- Available data:
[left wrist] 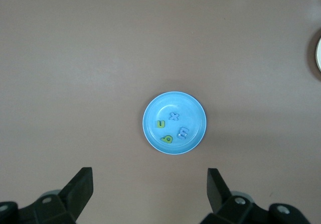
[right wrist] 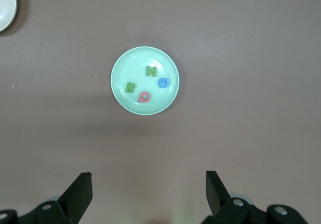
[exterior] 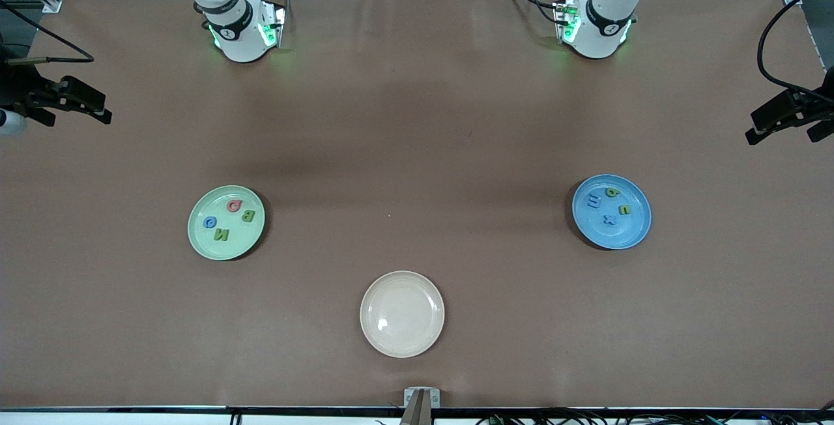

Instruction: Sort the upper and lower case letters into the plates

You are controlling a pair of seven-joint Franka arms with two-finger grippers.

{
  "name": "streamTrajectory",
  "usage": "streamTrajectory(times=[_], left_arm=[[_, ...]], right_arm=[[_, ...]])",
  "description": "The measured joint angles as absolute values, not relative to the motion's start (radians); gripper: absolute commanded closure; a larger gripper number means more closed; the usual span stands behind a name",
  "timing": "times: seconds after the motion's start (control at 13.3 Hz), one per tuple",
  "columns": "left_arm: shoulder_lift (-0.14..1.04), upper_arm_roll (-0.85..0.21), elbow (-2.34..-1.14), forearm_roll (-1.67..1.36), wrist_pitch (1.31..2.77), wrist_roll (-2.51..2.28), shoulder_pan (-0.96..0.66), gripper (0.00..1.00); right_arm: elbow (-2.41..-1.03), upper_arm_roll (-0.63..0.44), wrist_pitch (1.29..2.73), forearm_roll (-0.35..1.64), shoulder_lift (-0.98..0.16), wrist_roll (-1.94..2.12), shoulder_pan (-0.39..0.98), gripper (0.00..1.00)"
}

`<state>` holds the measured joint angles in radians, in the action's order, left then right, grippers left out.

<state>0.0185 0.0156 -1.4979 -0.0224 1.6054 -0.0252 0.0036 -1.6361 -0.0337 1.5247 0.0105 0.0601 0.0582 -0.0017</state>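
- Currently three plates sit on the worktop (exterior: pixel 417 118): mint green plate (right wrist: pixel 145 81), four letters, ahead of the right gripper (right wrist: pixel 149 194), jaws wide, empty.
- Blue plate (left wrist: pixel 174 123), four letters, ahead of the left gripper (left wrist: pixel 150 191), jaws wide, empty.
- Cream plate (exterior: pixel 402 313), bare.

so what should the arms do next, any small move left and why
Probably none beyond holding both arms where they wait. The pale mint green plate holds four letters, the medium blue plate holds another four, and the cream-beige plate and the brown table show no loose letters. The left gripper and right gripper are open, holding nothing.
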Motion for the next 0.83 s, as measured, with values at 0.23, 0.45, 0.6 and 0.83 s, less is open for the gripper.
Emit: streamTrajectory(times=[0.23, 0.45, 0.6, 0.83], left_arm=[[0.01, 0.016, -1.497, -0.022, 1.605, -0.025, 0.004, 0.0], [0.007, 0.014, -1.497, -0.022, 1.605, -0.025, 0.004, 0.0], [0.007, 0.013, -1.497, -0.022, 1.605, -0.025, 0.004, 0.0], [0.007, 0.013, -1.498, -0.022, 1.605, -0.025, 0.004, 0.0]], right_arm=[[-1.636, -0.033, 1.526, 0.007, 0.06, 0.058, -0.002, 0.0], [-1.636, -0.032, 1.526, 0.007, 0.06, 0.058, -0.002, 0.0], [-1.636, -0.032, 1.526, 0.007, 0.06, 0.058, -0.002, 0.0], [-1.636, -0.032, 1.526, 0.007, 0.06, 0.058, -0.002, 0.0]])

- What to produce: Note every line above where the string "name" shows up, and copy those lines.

- Output for this task:
  "name": "streamTrajectory",
  "description": "The measured joint angles as absolute values, not relative to the motion's start (radians); gripper: absolute commanded closure; a larger gripper number means more closed; the usual span stands behind a name",

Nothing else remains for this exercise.